What needs to be done: What are the lines of the listing below, word for word, from the first down to the one that contains "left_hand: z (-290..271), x"?

Data provided:
======
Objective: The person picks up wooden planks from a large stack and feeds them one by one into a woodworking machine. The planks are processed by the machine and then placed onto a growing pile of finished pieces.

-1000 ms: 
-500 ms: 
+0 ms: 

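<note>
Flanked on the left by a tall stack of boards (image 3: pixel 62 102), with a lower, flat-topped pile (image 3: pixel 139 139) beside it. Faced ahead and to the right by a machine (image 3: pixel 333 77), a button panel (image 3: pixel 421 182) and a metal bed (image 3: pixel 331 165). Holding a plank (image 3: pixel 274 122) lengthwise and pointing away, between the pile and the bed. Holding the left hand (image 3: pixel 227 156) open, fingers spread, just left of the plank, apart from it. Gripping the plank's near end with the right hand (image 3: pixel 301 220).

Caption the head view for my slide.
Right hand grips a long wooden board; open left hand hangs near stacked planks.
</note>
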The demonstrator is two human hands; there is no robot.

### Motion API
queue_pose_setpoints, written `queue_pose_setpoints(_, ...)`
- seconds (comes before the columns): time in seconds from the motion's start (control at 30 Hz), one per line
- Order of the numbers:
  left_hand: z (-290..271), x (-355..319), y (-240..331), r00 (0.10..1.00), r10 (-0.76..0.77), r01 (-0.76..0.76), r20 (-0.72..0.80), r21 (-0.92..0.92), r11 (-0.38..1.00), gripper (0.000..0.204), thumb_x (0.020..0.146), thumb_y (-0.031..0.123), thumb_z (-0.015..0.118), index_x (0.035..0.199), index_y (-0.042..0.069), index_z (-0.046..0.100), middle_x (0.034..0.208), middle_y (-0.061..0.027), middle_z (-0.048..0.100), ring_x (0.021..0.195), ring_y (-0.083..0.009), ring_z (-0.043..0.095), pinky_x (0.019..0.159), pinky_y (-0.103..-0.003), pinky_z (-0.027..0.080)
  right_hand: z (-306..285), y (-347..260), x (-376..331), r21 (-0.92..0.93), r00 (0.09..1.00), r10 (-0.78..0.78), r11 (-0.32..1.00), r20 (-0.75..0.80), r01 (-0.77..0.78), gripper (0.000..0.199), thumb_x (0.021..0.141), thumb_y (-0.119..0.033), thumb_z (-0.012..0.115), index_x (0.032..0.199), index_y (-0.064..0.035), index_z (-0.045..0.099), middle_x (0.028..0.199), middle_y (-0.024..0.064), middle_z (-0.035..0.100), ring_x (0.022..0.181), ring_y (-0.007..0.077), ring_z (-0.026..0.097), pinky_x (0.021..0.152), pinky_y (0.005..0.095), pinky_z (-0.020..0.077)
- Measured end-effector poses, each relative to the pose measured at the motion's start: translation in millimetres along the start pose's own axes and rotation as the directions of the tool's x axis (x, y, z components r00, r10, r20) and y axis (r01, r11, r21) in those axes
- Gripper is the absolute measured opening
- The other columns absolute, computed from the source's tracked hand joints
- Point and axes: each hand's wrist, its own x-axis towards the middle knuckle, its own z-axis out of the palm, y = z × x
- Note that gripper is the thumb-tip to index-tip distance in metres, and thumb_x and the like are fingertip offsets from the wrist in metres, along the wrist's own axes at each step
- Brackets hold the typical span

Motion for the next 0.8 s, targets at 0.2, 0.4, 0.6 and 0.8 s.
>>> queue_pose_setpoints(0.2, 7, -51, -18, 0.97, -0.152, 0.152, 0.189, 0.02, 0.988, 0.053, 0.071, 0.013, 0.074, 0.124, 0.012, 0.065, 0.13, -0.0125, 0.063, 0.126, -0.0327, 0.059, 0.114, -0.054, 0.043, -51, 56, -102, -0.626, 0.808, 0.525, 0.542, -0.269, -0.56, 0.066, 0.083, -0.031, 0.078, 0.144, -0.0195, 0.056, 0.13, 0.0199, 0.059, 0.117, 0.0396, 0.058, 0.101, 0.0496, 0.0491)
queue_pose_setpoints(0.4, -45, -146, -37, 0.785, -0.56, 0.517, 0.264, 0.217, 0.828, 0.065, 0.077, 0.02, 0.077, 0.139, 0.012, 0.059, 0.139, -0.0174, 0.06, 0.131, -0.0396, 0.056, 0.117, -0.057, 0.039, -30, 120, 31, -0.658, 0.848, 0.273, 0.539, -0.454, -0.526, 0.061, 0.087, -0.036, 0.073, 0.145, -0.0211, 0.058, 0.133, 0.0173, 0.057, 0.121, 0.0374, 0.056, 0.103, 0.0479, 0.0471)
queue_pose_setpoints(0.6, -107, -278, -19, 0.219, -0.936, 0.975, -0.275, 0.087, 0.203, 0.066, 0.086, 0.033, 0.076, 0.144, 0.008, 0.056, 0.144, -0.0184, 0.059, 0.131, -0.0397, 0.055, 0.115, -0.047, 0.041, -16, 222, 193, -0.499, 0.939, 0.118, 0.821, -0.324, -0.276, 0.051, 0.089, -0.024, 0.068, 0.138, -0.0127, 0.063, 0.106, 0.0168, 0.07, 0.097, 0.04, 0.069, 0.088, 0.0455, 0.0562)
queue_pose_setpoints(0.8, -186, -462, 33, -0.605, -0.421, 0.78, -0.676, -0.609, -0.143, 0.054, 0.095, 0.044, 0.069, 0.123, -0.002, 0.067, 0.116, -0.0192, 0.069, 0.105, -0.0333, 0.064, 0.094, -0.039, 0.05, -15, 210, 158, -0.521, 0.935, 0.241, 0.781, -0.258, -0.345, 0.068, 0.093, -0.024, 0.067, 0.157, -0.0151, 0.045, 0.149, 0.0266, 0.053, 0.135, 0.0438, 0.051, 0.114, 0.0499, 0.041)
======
Answer for the task:
Objective: The person picks up wooden planks from a large stack and feeds them one by one into a woodworking machine. The planks are processed by the machine and then placed onto a growing pile of finished pieces.

-1000 ms: 
-500 ms: 
+0 ms: 

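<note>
Flanked on the left by a tall stack of boards (image 3: pixel 62 102), with a lower, flat-topped pile (image 3: pixel 139 139) beside it. Faced ahead and to the right by a machine (image 3: pixel 333 77), a button panel (image 3: pixel 421 182) and a metal bed (image 3: pixel 331 165). Holding a plank (image 3: pixel 274 122) lengthwise and pointing away, between the pile and the bed. Holding the left hand (image 3: pixel 227 156) open, fingers spread, just left of the plank, apart from it. Gripping the plank's near end with the right hand (image 3: pixel 301 220).

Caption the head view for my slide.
Right hand grips a long wooden board; open left hand hangs near stacked planks.
</note>
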The demonstrator is two human hands; there is no robot.

### Motion API
queue_pose_setpoints, written `queue_pose_setpoints(_, ...)`
- seconds (comes before the columns): time in seconds from the motion's start (control at 30 Hz), one per line
- Order of the numbers:
  left_hand: z (-290..271), x (-355..319), y (-240..331), r00 (0.10..1.00), r10 (-0.76..0.77), r01 (-0.76..0.76), r20 (-0.72..0.80), r21 (-0.92..0.92), r11 (-0.38..1.00), gripper (0.000..0.204), thumb_x (0.020..0.146), thumb_y (-0.031..0.123), thumb_z (-0.015..0.118), index_x (0.035..0.199), index_y (-0.042..0.069), index_z (-0.046..0.100), middle_x (0.034..0.208), middle_y (-0.061..0.027), middle_z (-0.048..0.100), ring_x (0.021..0.195), ring_y (-0.083..0.009), ring_z (-0.043..0.095), pinky_x (0.019..0.159), pinky_y (-0.103..-0.003), pinky_z (-0.027..0.080)

The output is complete as shown.